#### WHAT YOU WILL DO:
Please make an exact transcription of all the data that follows.
*** Block opens ***
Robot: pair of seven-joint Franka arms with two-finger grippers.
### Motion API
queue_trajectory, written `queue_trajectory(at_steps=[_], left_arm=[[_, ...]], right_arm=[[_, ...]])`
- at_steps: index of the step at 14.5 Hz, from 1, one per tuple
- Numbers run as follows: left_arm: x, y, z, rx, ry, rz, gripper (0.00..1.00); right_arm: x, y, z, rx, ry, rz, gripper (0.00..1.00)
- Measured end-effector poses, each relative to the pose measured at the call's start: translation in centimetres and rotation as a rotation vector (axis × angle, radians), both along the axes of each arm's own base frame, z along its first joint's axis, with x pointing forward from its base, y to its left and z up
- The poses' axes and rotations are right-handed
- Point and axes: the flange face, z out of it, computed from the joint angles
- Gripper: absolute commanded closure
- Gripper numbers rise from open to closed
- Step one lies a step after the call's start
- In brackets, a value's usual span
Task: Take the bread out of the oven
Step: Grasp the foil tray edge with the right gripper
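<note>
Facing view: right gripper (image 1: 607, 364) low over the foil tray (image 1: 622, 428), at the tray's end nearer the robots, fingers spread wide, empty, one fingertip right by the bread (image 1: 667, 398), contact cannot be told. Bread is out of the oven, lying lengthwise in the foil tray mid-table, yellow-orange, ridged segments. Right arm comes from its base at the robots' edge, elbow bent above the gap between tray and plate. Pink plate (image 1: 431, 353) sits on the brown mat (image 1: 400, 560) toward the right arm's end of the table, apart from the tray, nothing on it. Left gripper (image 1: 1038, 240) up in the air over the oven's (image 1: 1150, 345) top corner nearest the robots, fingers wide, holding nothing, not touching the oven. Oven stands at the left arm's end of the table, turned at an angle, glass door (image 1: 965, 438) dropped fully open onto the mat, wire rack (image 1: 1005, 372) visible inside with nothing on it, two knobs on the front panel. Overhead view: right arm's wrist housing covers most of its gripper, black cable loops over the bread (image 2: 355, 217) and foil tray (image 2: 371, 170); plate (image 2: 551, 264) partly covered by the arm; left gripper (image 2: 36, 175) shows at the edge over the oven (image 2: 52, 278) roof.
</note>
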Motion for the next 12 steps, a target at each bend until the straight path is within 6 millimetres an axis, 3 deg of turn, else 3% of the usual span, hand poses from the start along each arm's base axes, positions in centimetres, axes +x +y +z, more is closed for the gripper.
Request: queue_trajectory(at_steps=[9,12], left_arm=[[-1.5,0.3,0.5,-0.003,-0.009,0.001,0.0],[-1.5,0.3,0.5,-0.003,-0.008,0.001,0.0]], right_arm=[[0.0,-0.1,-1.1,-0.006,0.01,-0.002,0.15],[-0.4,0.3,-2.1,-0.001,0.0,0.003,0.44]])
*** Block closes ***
#### PROBLEM SOLUTION:
Robot: pair of seven-joint Franka arms with two-finger grippers.
### Motion API
queue_trajectory, written `queue_trajectory(at_steps=[_], left_arm=[[_, ...]], right_arm=[[_, ...]])`
- at_steps: index of the step at 14.5 Hz, from 1, one per tuple
- Numbers run as follows: left_arm: x, y, z, rx, ry, rz, gripper (0.00..1.00); right_arm: x, y, z, rx, ry, rz, gripper (0.00..1.00)
- Measured end-effector poses, each relative to the pose measured at the call's start: translation in centimetres and rotation as a rotation vector (axis × angle, radians), both along the axes of each arm's own base frame, z along its first joint's axis, with x pointing forward from its base, y to its left and z up
- The poses' axes and rotations are right-handed
- Point and axes: the flange face, z out of it, computed from the joint angles
- Gripper: absolute commanded closure
- Gripper numbers rise from open to closed
- Step one lies a step after the call's start
- In brackets, a value's usual span
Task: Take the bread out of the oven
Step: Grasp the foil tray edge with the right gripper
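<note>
Facing view: right gripper (image 1: 607, 364) low over the foil tray (image 1: 622, 428), at the tray's end nearer the robots, fingers spread wide, empty, one fingertip right by the bread (image 1: 667, 398), contact cannot be told. Bread is out of the oven, lying lengthwise in the foil tray mid-table, yellow-orange, ridged segments. Right arm comes from its base at the robots' edge, elbow bent above the gap between tray and plate. Pink plate (image 1: 431, 353) sits on the brown mat (image 1: 400, 560) toward the right arm's end of the table, apart from the tray, nothing on it. Left gripper (image 1: 1038, 240) up in the air over the oven's (image 1: 1150, 345) top corner nearest the robots, fingers wide, holding nothing, not touching the oven. Oven stands at the left arm's end of the table, turned at an angle, glass door (image 1: 965, 438) dropped fully open onto the mat, wire rack (image 1: 1005, 372) visible inside with nothing on it, two knobs on the front panel. Overhead view: right arm's wrist housing covers most of its gripper, black cable loops over the bread (image 2: 355, 217) and foil tray (image 2: 371, 170); plate (image 2: 551, 264) partly covered by the arm; left gripper (image 2: 36, 175) shows at the edge over the oven (image 2: 52, 278) roof.
</note>
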Motion for the next 12 steps, a target at each bend until the straight path is within 6 millimetres an axis, 3 deg of turn, else 3% of the usual span, hand poses from the start along each arm's base axes, positions in centimetres, axes +x +y +z, more is closed for the gripper.
Request: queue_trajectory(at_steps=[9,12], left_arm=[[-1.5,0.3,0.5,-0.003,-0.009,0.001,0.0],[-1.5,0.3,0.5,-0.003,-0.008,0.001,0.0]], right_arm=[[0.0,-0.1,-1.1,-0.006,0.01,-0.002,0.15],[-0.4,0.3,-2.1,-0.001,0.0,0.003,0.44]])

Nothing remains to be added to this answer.